Machine learning in space physics
Advisor: František Němec (DSPS FMF CUNI)
Funding: Fully funded
The number of spacecraft and the amount of available data relevant for space physics studies increase tremendously in recent years. Automated ways of extraction of useful scientific information from big data volumes thus become a question of the utmost importance, which is the reason why machine learning algorithms are becoming more and more popular in the space physics field.
The aim of the study is to use machine learning techniques (neural networks, in particular) to analyze selected spacecraft data sets. A special focus will be on modeling significant plasma boundaries in space (bow shock, magnetopause, plasmapause). These are readily identifiable in the data as sudden specific changes of measured plasma parameters (density, flow velocity, magnetic field), and they are typically described by empirical models following prescribed shape/distance formulas. Machine learning techniques should allow not only to automatically identify the respective plasma regions and boundary crossings, but also to model the boundary locations themselves without the need for additional a priori assumptions. The evaluation of parameters controlling the shape and location of the derived model boundaries will then allow to improve our understanding of factors controlling the boundaries.

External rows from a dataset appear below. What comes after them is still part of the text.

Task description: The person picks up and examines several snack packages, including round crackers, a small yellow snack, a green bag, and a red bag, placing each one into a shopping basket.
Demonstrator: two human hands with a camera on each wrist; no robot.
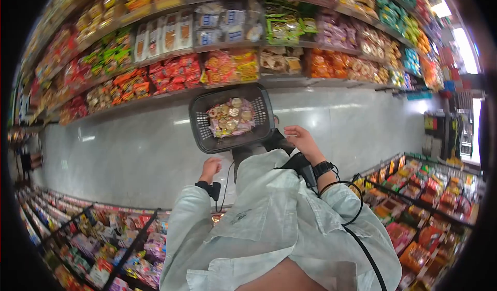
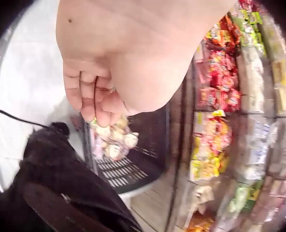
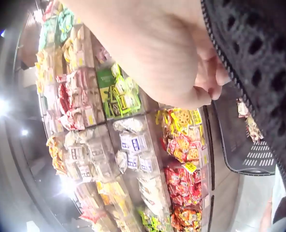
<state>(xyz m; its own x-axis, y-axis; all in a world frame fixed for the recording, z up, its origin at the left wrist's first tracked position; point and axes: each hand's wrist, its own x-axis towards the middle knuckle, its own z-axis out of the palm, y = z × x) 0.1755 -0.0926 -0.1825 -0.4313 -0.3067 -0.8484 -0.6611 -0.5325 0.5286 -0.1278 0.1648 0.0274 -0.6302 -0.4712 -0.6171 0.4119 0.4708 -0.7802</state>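
While the left hand (image 1: 210,169) hangs with fingers loosely bent, gripping nothing, the right hand (image 1: 303,142) is also bare, fingers slightly bent. Dark plastic shopping basket (image 1: 243,91) just ahead, wrapped snack packets (image 1: 232,117) inside; stocked snack shelves (image 1: 228,46) beyond.

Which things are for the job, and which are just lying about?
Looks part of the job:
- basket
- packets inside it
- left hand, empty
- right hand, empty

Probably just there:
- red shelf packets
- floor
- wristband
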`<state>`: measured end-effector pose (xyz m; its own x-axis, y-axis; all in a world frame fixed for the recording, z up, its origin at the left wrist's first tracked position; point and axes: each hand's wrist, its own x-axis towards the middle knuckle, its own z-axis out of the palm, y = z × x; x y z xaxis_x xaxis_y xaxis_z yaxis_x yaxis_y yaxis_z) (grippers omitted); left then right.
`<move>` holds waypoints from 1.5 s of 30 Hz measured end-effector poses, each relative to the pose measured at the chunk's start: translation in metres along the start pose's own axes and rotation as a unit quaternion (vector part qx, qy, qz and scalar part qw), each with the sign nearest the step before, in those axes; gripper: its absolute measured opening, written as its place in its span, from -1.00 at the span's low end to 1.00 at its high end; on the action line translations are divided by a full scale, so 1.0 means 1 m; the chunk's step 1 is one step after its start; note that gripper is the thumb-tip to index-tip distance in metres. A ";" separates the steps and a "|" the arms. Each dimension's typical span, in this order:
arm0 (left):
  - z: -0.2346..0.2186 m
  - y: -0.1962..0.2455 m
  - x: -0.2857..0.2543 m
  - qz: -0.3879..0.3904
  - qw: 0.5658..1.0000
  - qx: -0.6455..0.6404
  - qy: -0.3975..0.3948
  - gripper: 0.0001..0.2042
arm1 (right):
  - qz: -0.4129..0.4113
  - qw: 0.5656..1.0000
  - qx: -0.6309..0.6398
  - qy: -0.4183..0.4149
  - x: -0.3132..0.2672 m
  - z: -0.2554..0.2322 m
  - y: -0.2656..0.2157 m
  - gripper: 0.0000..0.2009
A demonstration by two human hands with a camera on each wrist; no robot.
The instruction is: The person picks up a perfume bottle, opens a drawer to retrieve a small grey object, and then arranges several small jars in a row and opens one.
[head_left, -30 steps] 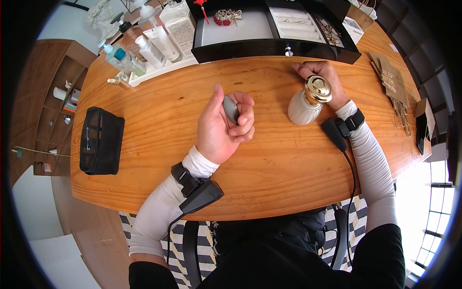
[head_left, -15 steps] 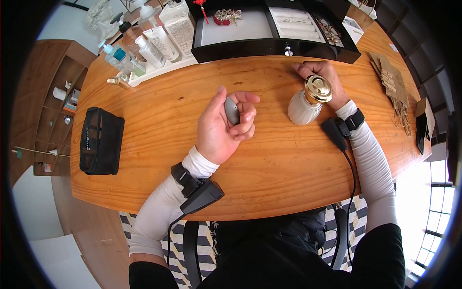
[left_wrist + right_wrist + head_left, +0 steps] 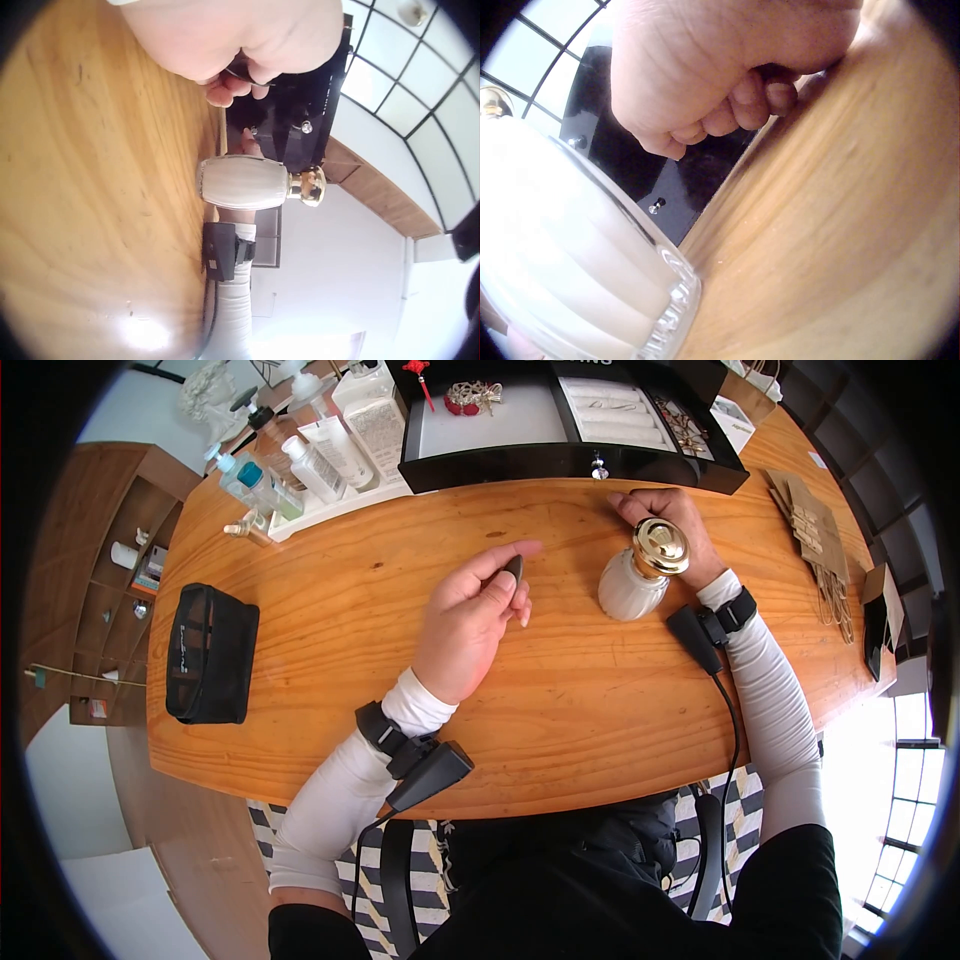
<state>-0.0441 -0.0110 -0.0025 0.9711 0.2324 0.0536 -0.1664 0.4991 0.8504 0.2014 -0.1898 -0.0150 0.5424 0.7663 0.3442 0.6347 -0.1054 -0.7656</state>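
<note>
Left grip [image 3: 465,625] pinching, thumb laid over a small dark object [image 3: 515,567], index finger stretched out to the right, other fingers curled below! Just a slim edge of that object shows; what's visible of its long axis runs forward with a lean to the right, the exposed end pointing away from the person, towards the open drawer [image 3: 500,470]. It's up above the counter [image 3: 560,730], left of the ribbed bottle [image 3: 632,592]. The bottle stands upright, long axis vertical, gold cap [image 3: 660,543] at the top. And right beside it, the right grip [image 3: 680,525] is clenched into a fist, resting on the counter! Further out, a black pouch [image 3: 212,653] sits on the left, flat paper bags [image 3: 812,535] lie on the right.
</note>
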 end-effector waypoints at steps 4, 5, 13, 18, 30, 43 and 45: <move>-0.003 -0.006 -0.001 0.041 0.985 0.157 0.050 -0.73 | 0.046 0.999 0.007 -0.001 -0.001 -0.001 -0.013 -0.70; -0.002 -0.005 -0.001 0.052 0.978 0.184 0.078 -0.75 | 0.045 0.999 0.006 0.000 -0.001 -0.002 -0.016 -0.70; 0.006 0.001 -0.002 0.100 0.952 0.264 0.119 -0.83 | 0.059 0.998 0.016 -0.004 -0.001 -0.002 -0.016 -0.68; 0.009 0.003 -0.002 0.102 0.953 0.259 0.122 -0.85 | 0.067 0.998 0.007 -0.002 -0.001 -0.002 -0.016 -0.68; 0.008 0.003 -0.001 0.102 0.954 0.248 0.136 -0.84 | 0.068 0.997 -0.030 0.013 -0.001 -0.001 -0.023 -0.65; 0.004 0.000 0.000 0.096 0.954 0.246 0.143 -0.82 | 0.059 0.998 -0.024 0.018 0.000 0.000 -0.019 -0.64; 0.003 -0.001 0.000 0.095 0.954 0.250 0.134 -0.81 | 0.044 0.998 -0.017 0.033 0.000 0.002 -0.018 -0.64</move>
<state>-0.0432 -0.0137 -0.0015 0.8418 0.5180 0.1517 -0.1668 -0.0176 0.9858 0.1888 -0.1871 -0.0019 0.6315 0.7094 0.3131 0.6009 -0.1925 -0.7758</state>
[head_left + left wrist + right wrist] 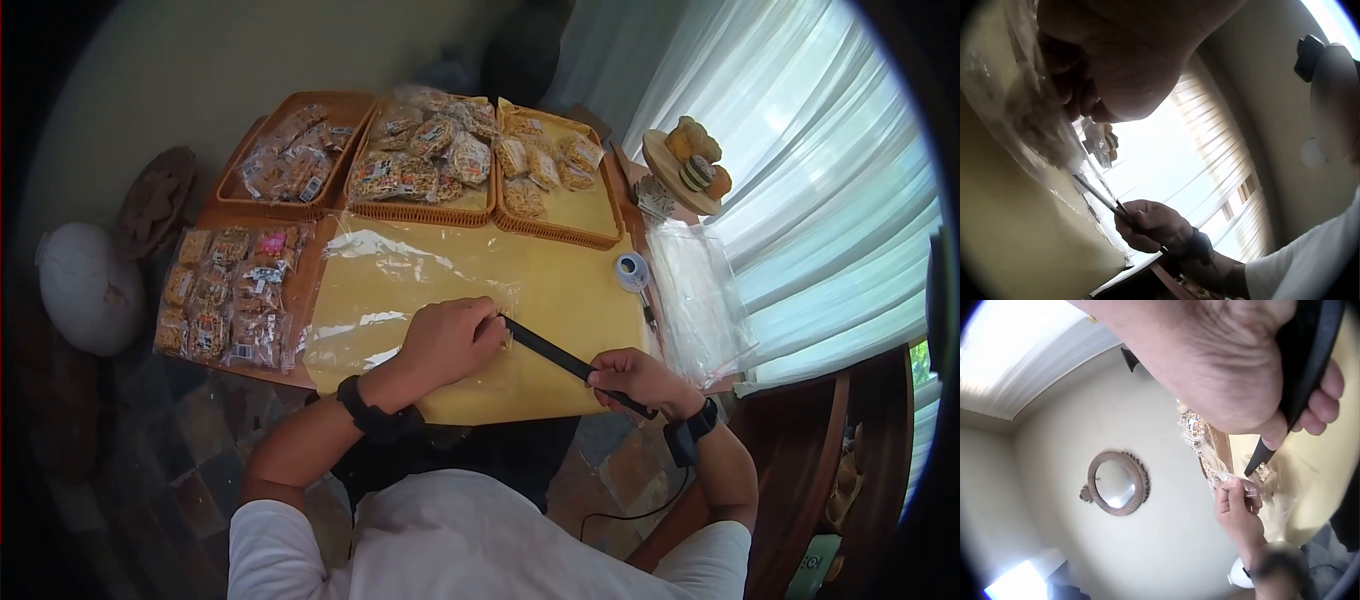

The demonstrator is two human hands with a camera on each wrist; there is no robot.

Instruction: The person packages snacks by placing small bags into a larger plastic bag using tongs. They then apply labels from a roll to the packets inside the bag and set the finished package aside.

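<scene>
While L hand (452, 342) pinches clear bag (1035, 125), R hand (642, 380) grips blk tool (548, 350).

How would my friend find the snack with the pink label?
On the table, just in front of the left basket, lies a big clear bag of snack packets. The pink-labelled packet is near its top right corner; its neighbours' labels aren't pink.

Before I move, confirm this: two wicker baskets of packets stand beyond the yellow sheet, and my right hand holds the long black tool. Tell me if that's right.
Not quite: the head view shows three wicker baskets of packets beyond the yellow sheet, not two. The rest is correct: your right hand holds the long black tool.
</scene>
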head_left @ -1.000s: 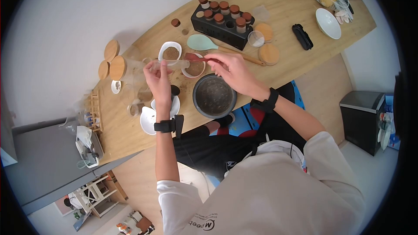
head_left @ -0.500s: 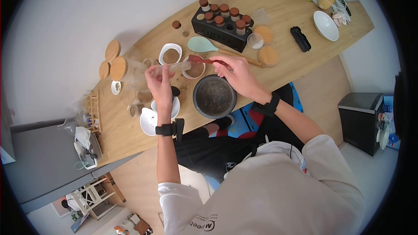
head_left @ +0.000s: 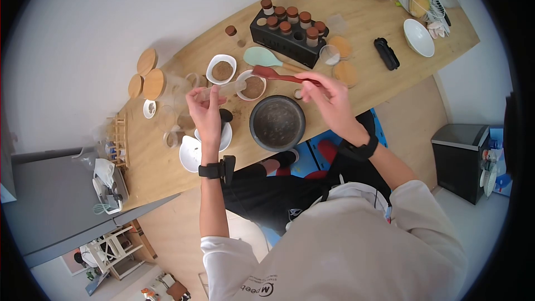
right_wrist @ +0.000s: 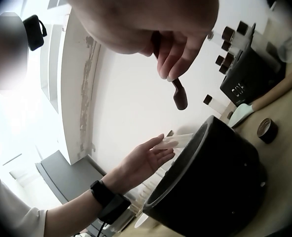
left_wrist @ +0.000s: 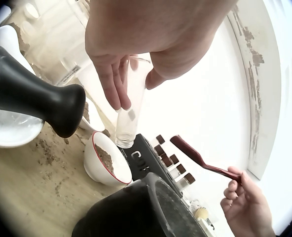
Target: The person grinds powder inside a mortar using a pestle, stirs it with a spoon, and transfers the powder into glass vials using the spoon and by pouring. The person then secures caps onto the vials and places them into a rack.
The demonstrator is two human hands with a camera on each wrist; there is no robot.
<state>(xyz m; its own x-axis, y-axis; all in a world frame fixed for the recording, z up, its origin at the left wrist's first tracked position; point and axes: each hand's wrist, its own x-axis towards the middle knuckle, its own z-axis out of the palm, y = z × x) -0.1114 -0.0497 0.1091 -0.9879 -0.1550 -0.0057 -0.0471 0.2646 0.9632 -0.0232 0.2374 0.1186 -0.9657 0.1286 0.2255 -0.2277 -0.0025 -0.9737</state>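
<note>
My left hand (head_left: pixel 205 112) pinches a clear glass vial (left_wrist: pixel 130 111), tilted with its open mouth toward the right. The vial hangs over a red-rimmed white bowl (left_wrist: pixel 97 165) of brown powder. My right hand (head_left: pixel 333 103) grips the thin handle of a small dark red scoop (head_left: pixel 270 73), whose head is above the same bowl, a little beyond the vial's mouth. A dark stone mortar (head_left: pixel 277 123) stands in front of the bowl, with residue inside. The black pestle (left_wrist: pixel 37 96) lies across a white dish near my left hand.
A black rack (head_left: pixel 287 39) of brown-capped vials stands behind, next to a mint spatula (head_left: pixel 259 56). Another white bowl (head_left: pixel 221 69) holds brown powder. Glass jars and wooden lids (head_left: pixel 154 84) crowd the left. A loose cap (right_wrist: pixel 268 130) lies near the mortar; powder is scattered on the table.
My right hand has moved right, drawing the scoop up and away from the vial's mouth, and a loose cap shows beside the mortar. The left hand still holds the vial in nearly the same place.
</note>
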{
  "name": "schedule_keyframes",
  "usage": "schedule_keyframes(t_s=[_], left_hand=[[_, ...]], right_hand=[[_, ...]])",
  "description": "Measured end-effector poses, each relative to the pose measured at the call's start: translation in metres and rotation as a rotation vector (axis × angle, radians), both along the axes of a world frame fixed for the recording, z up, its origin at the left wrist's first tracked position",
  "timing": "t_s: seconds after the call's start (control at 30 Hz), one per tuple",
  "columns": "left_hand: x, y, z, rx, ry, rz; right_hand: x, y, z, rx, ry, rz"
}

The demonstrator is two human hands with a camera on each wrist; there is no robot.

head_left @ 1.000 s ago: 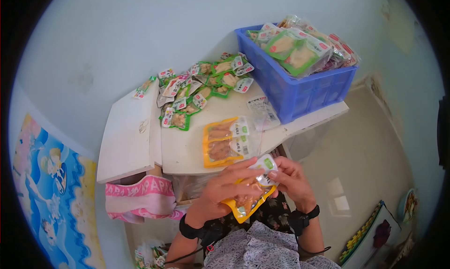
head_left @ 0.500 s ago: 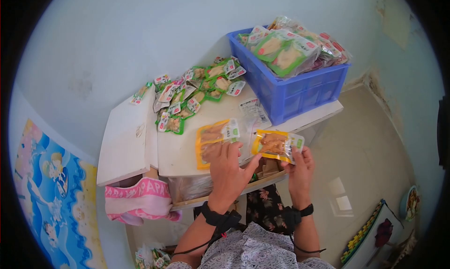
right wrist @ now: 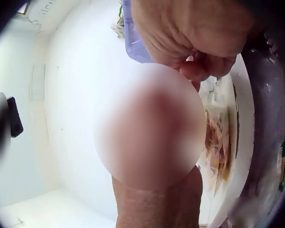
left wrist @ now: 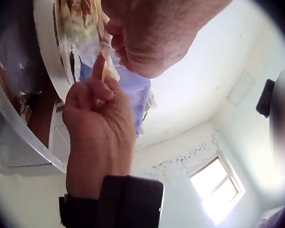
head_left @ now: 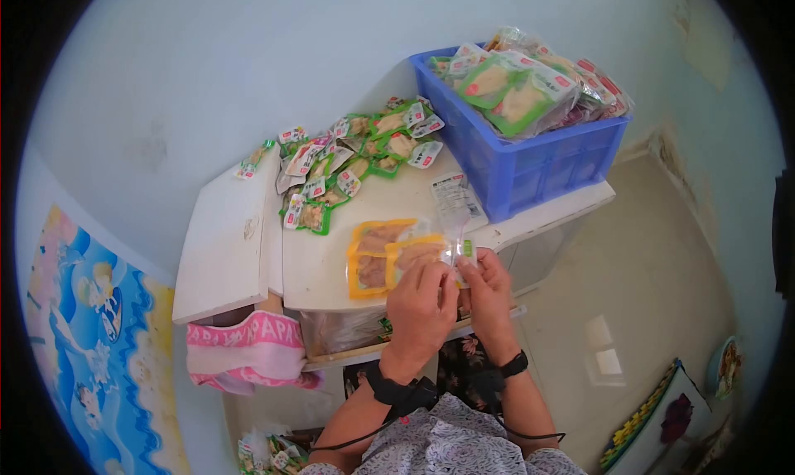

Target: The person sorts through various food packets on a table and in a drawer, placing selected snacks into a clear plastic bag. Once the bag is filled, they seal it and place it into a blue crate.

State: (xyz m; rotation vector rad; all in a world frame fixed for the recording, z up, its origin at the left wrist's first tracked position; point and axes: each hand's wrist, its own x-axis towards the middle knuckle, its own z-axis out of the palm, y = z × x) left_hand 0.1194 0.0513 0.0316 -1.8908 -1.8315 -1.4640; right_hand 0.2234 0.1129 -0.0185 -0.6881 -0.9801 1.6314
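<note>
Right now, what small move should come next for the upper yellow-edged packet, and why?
Probably slide the upper yellow-edged packet leftward with the right hand. That hand pinches its label end, and the packet only partly overlaps the lower yellow-edged packets, offset to their right. The left hand is curled close by; what it grips, if anything, is unclear.

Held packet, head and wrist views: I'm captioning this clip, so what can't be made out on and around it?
Held packet: lower part, head view, behind the left hand.
White end: fine print, head view, too small and partly under the right hand.
Yellow double packet: right part, head view, covered by the held packet.
Blue crate: deeper contents, head view, hidden by its wall and top packets.
Round blur: whatever it covers, right wrist view.
</note>
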Motion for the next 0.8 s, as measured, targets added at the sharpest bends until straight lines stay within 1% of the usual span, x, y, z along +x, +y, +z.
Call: schedule_keyframes(t_s=[0.07,0.17,0.23,0.27,0.33,0.43,0.47,0.53,0.57,0.63,0.67,0.73,0.8], left_hand=[[0.001,0.000,0.001,-0.005,-0.002,-0.020],[-0.002,-0.006,0.007,-0.008,-0.005,-0.039],[-0.010,-0.010,0.008,-0.014,-0.027,-0.045],[-0.017,-0.013,0.008,0.032,-0.033,-0.004],[-0.035,-0.021,0.007,0.118,-0.048,0.069],[-0.071,-0.031,-0.009,0.071,-0.097,0.259],[-0.080,-0.030,-0.017,0.055,-0.275,0.228],[-0.093,-0.028,-0.029,0.029,-0.626,0.164],[-0.097,-0.028,-0.035,0.007,-0.664,0.137],[-0.099,-0.029,-0.039,-0.043,-0.739,0.076],[-0.099,-0.029,-0.039,-0.061,-0.670,0.099],[-0.098,-0.032,-0.031,-0.098,-0.531,0.145],[-0.098,-0.033,-0.023,-0.194,-0.434,0.176]], right_hand=[[-0.018,-0.005,0.004,0.022,0.056,-0.020],[-0.020,-0.007,0.007,0.029,0.021,0.089],[-0.009,-0.009,0.018,-0.038,-0.144,0.193],[-0.005,-0.010,0.022,-0.072,-0.229,0.244],[-0.006,-0.004,0.006,0.077,-0.325,0.125],[-0.001,0.001,-0.008,0.258,-0.505,-0.028],[-0.001,0.002,-0.009,0.314,-0.569,-0.069],[-0.006,-0.001,-0.010,0.342,-0.566,-0.066],[-0.008,-0.001,-0.009,0.354,-0.565,-0.066],[-0.011,-0.001,0.000,0.379,-0.641,0.086],[-0.012,0.000,0.003,0.388,-0.679,0.161],[-0.019,0.003,0.004,0.435,-0.767,0.189],[-0.023,0.003,0.007,0.448,-0.819,0.216]])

This is a project focused on a computer analysis of large existing satellite data sets. It involves programming and usage of dedicated machine learning packages, as well as a scientific interpretation of the dependences obtained.
 M. G. Kivelson, C. T. Russell: Introduction to Space Physics. University
Press, Cambridge, 1995.
 E. Camporeale, J. Johnson, S. Wing: Machine Learning Techniques for Space Weather. Elsevier, Radarweg, 2018.
 Q. Zong, P. Escoubet, D. Sibeck, G. Le, H. Zhang: Dayside Magnetosphere Interactions. AGU, Geophysical Monograph Series, 2020.